== Collected material ==
########################################

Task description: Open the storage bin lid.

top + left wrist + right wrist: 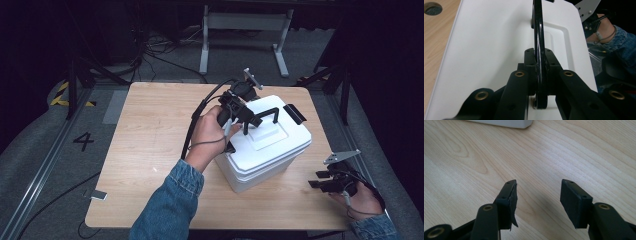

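**Left claw clamped on the box handle**

I see a white lidded box (265,150) on the wooden table (150,145), toward its right side. Its lid is on, so I cannot tell what is inside. A black handle (264,114) arches above the lid; my left gripper (539,82) is closed around it near one end. My right gripper (320,179) hovers beside the box's right corner, jaws spread, holding nothing.
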`<state>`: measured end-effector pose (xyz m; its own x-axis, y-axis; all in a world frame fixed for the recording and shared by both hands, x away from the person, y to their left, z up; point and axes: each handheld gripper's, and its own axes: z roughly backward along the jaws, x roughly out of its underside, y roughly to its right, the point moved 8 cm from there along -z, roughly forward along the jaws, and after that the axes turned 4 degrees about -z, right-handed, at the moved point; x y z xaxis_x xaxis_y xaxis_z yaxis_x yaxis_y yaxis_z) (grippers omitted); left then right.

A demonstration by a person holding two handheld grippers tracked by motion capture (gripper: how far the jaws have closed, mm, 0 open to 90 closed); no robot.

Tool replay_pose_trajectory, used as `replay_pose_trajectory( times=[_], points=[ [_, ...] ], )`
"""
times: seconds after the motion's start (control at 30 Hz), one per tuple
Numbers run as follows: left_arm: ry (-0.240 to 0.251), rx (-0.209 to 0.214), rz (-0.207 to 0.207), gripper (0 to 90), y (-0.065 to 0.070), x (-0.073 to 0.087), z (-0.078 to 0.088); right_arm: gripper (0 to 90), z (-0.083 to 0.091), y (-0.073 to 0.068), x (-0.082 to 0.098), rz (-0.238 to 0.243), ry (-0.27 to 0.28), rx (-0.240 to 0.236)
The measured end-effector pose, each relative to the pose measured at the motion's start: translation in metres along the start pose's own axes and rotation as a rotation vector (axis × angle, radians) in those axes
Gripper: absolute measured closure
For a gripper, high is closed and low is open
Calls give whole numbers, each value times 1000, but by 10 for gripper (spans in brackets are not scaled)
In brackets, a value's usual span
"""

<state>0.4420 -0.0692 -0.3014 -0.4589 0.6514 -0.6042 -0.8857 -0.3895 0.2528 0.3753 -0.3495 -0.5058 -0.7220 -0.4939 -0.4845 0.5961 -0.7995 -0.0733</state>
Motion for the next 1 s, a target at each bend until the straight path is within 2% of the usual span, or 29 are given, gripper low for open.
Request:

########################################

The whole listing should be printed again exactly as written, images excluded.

== Result for this task ==
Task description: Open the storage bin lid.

top + left wrist + right wrist: 

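**Left claw clamped on the box handle**

I see a white lidded box (265,150) on the wooden table (150,145), toward its right side. Its lid is on, so I cannot tell what is inside. A black handle (264,114) arches above the lid; my left gripper (539,82) is closed around it near one end. My right gripper (320,179) hovers beside the box's right corner, jaws spread, holding nothing.
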`<state>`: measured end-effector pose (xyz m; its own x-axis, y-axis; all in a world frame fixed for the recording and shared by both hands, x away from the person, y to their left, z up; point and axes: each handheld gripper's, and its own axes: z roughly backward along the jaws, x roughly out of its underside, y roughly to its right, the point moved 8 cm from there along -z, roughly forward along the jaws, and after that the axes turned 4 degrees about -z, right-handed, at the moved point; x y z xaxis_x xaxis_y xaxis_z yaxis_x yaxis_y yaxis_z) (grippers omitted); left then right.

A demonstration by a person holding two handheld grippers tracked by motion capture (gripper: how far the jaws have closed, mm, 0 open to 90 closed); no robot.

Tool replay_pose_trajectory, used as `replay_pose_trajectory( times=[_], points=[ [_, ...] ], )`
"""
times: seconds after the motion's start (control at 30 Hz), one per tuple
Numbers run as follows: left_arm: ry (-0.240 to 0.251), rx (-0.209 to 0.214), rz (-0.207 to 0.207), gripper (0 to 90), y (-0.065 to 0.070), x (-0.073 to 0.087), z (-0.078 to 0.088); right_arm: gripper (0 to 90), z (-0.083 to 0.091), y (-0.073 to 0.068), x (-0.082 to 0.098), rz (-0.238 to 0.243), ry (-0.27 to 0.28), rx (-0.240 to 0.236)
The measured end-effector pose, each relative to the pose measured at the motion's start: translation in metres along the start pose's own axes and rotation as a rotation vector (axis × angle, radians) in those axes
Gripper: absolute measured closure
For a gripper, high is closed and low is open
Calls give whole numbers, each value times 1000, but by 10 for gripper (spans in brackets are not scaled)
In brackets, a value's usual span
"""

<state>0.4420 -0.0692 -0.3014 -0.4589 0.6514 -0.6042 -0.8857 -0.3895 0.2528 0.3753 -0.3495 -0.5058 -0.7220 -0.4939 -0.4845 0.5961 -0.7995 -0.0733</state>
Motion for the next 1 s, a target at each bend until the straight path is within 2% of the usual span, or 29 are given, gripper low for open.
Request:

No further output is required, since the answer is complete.